* **TASK ITEM**
The data below is to be transcribed word for word; pictures are to be excluded.

* **DATA SHOWN**
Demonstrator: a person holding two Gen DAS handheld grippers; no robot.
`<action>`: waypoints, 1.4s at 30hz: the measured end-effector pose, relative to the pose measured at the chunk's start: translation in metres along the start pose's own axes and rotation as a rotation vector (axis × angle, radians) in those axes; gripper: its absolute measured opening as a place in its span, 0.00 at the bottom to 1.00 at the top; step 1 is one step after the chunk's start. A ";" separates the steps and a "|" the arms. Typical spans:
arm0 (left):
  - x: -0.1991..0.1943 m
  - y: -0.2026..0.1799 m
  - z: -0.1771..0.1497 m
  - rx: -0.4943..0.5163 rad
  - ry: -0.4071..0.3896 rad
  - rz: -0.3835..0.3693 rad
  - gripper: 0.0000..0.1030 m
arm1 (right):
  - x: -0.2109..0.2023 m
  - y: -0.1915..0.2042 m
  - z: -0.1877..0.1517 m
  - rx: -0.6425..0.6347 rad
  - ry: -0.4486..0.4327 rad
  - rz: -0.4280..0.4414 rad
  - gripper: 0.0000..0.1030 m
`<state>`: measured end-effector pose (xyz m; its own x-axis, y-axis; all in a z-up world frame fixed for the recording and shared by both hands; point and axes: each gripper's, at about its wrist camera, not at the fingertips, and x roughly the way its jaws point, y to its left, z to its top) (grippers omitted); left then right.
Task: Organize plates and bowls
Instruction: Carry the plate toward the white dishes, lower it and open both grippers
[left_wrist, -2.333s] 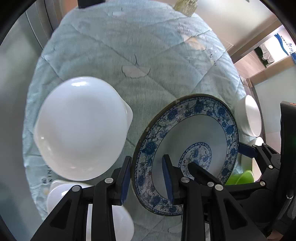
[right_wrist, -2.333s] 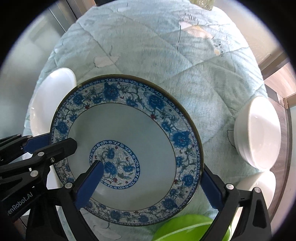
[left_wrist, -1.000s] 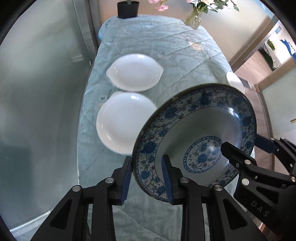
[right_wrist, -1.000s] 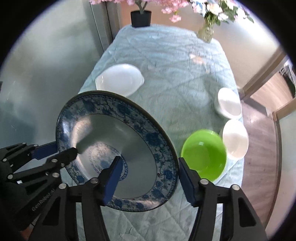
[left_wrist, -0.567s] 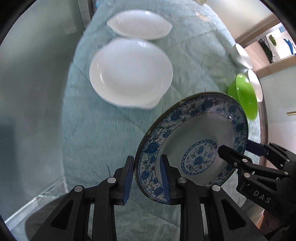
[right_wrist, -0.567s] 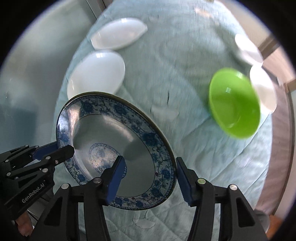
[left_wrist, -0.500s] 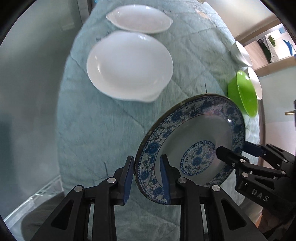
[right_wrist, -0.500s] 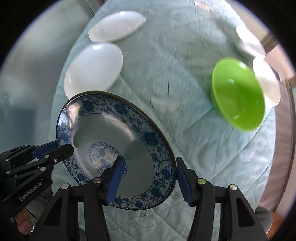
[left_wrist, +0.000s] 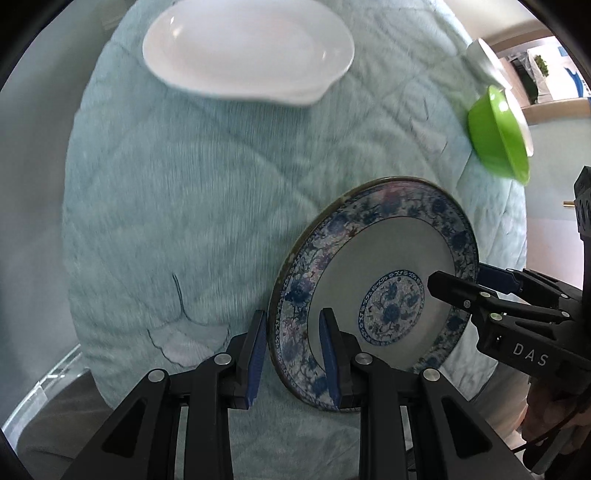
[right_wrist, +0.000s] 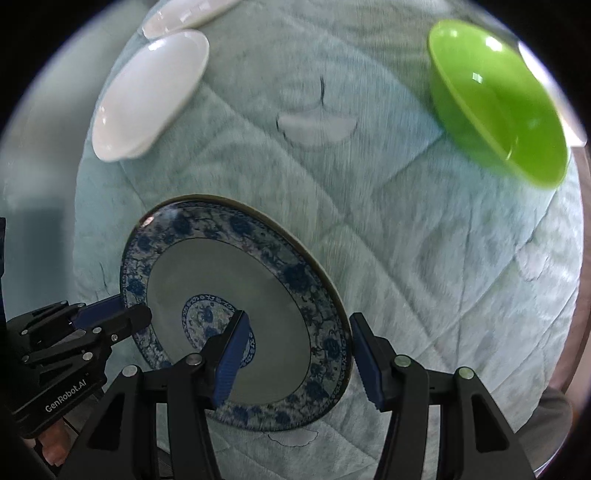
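A blue-and-white patterned plate (left_wrist: 384, 288) (right_wrist: 221, 280) hangs tilted just above the pale teal quilted tablecloth (left_wrist: 166, 184), carried by both grippers on opposite sides of its rim. My left gripper (left_wrist: 291, 325) is shut on the plate's left rim and shows at lower left in the right wrist view (right_wrist: 129, 308). The plate's right rim sits in my right gripper (right_wrist: 297, 332), which is shut on it and reaches in from the right in the left wrist view (left_wrist: 461, 277).
A white eared plate (left_wrist: 243, 48) (right_wrist: 147, 92) lies farther up the table, with a second white dish (right_wrist: 184, 11) behind it. A green bowl (left_wrist: 498, 136) (right_wrist: 495, 96) and a white bowl (left_wrist: 487, 59) stand at the right edge. Bare cloth (right_wrist: 406, 258) lies under the plate.
Both grippers have sunk toward the table with the plate and tipped to look more steeply down. The white plate and green bowl now appear closer. Both grips are unchanged.
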<state>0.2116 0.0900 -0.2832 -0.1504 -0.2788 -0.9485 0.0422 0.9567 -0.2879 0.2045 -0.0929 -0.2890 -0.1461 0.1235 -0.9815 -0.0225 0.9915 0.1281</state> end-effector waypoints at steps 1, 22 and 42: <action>0.002 0.000 -0.001 0.001 0.002 0.001 0.24 | 0.005 0.001 -0.003 0.005 0.009 0.004 0.53; 0.006 -0.030 -0.014 0.040 0.024 0.083 0.24 | 0.041 -0.031 -0.046 0.067 0.033 0.050 0.55; -0.037 -0.036 0.026 0.035 -0.059 0.081 0.24 | -0.014 -0.047 -0.007 0.093 -0.053 0.049 0.55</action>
<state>0.2410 0.0642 -0.2409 -0.0864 -0.2064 -0.9746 0.0862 0.9731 -0.2137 0.2003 -0.1415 -0.2807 -0.0920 0.1715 -0.9809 0.0753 0.9834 0.1649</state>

* **OUTPUT FOR THIS TASK**
Demonstrator: a person holding two Gen DAS handheld grippers; no robot.
`<action>`: waypoints, 1.4s at 30hz: the measured end-effector pose, relative to the pose measured at the chunk's start: translation in metres along the start pose's own axes and rotation as a rotation vector (axis × angle, radians) in those axes; gripper: its absolute measured opening as a place in its span, 0.00 at the bottom to 1.00 at the top; step 1 is one step after the chunk's start. A ";" separates the steps and a "|" the arms. Typical spans:
arm0 (left):
  - x: -0.1991..0.1943 m
  - y: -0.2026..0.1799 m
  - z: -0.1771..0.1497 m
  - rx: -0.4943..0.5163 rad
  - ry: -0.4071..0.3896 rad
  - rz: -0.3835..0.3693 rad
  - gripper: 0.0000..0.1030 m
arm1 (right):
  - x: -0.2109..0.2023 m
  - y: -0.1915..0.2042 m
  - z: -0.1877..0.1517 m
  - rx: -0.6425..0.6347 rad
  - ry: -0.4486..0.4327 rad
  - rz: -0.4280..0.4414 rad
  - gripper: 0.0000..0.1030 m
`<state>`: measured end-effector pose (xyz m; its own x-axis, y-axis; all in a z-up world frame fixed for the recording and shared by both hands; point and axes: each gripper's, at about its wrist camera, not at the fingertips, and x roughly the way its jaws point, y to its left, z to its top) (grippers omitted); left then right.
Task: Organize plates and bowls
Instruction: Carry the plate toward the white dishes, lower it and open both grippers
[left_wrist, -2.333s] 
[right_wrist, -2.333s] 
[left_wrist, -1.000s] 
[right_wrist, -1.000s] 
[left_wrist, -0.567s] 
[right_wrist, -0.567s] 
[left_wrist, -0.500s] 
[right_wrist, -0.500s] 
[left_wrist, +0.000s] 
[right_wrist, +0.000s] 
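A blue-and-white patterned plate (left_wrist: 384, 288) (right_wrist: 221, 280) hangs tilted just above the pale teal quilted tablecloth (left_wrist: 166, 184), carried by both grippers on opposite sides of its rim. My left gripper (left_wrist: 291, 325) is shut on the plate's left rim and shows at lower left in the right wrist view (right_wrist: 129, 308). The plate's right rim sits in my right gripper (right_wrist: 297, 332), which is shut on it and reaches in from the right in the left wrist view (left_wrist: 461, 277).
A white eared plate (left_wrist: 243, 48) (right_wrist: 147, 92) lies farther up the table, with a second white dish (right_wrist: 184, 11) behind it. A green bowl (left_wrist: 498, 136) (right_wrist: 495, 96) and a white bowl (left_wrist: 487, 59) stand at the right edge. Bare cloth (right_wrist: 406, 258) lies under the plate.
Both grippers have sunk toward the table with the plate and tipped to look more steeply down. The white plate and green bowl now appear closer. Both grips are unchanged.
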<state>0.2116 0.0900 -0.2832 -0.1504 -0.2788 -0.9485 0.0422 0.9567 -0.2879 0.2045 -0.0929 -0.2890 -0.1461 0.1235 -0.9815 -0.0225 0.9915 0.1281</state> end-effector waypoints at steps 1, 22 and 42: <action>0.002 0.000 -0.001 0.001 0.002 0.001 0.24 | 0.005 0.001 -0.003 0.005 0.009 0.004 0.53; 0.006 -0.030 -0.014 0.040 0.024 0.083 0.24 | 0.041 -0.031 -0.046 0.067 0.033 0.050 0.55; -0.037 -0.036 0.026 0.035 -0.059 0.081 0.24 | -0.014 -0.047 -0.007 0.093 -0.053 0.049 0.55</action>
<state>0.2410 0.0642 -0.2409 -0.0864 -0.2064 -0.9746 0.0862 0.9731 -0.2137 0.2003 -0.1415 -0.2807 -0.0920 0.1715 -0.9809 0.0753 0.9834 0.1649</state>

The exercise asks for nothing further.